Editor’s Note: This week we’re at the 230th AAS Meeting in Austin, TX. Along with author Benny Tsang from astrobites.com, I will be writing updates on selected events at the meeting and posting each day. Follow along here or at astrobites.com. The usual posting schedule for AAS Nova will resume next week.


Plenary Session: Space Weather: Linking Stellar Explosions to the Human Endeavor (by Benny Tsang)

Our morning speaker Delores Knipp was an Air Force officer and meteorologist, and she is currently a space weather scientist in the Aerospace Engineering Sciences Department of the University of Colorado. Space weather refers to the effects of the Sun (stellar physics) on the space environment (aerospace engineering) and on Earth’s upper atmosphere (meteorology) — and consequently on our society and technology (navigational instruments and spacecraft operations). Knipp’s broad background is not only extraordinary but is also necessary for the multidisciplinary nature of space weather.

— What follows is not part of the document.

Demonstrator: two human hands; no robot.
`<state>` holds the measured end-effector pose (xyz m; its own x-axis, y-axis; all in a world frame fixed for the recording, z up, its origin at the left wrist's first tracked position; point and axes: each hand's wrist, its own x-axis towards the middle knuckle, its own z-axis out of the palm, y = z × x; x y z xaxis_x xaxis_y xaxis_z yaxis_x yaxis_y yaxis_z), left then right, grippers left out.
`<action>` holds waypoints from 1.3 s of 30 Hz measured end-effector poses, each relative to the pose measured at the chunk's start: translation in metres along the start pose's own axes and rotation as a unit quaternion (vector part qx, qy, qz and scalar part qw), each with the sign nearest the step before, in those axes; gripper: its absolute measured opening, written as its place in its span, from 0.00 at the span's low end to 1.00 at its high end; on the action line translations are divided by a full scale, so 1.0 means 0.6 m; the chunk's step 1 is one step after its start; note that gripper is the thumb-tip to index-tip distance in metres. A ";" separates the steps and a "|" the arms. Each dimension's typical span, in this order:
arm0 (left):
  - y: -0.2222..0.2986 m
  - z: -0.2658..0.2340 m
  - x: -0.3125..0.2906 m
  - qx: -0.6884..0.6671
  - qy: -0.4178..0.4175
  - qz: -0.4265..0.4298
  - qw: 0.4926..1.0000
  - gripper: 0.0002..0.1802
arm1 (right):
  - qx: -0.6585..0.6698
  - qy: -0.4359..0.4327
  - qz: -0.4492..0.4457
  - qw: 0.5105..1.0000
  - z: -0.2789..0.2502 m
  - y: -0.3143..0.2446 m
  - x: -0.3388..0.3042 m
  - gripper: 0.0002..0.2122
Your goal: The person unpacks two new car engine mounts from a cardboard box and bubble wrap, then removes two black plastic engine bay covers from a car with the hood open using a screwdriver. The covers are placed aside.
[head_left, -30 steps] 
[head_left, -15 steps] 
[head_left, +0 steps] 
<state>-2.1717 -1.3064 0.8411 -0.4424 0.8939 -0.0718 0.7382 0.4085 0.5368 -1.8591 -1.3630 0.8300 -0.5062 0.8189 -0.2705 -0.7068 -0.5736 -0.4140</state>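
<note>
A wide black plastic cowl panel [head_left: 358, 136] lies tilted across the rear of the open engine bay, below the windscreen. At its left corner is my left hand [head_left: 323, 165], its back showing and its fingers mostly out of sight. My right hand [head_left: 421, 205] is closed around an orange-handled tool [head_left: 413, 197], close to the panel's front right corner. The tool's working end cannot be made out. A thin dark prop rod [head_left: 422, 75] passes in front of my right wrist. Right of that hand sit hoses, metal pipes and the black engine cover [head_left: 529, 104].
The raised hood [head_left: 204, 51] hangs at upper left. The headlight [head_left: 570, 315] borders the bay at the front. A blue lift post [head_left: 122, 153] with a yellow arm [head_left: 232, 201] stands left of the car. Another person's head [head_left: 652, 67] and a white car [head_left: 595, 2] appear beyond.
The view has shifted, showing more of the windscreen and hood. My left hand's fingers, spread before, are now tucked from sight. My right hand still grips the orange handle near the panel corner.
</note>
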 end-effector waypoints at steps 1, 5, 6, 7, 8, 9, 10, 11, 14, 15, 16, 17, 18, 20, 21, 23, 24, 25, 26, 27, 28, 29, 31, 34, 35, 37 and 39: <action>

Knipp outlining the major contributors of space weather.

The main causes for space weather are the energetic particles, radiation, and ejecta from stars and stellar explosions. Energy from space is vital to our well-being when it comes in mild and controlled doses, like the warm morning sunlight. However, out in space without the protective magnetic field of the Earth, a single energetic cosmic ray could destroy an instrument onboard an aircraft or damage the cells in a human body.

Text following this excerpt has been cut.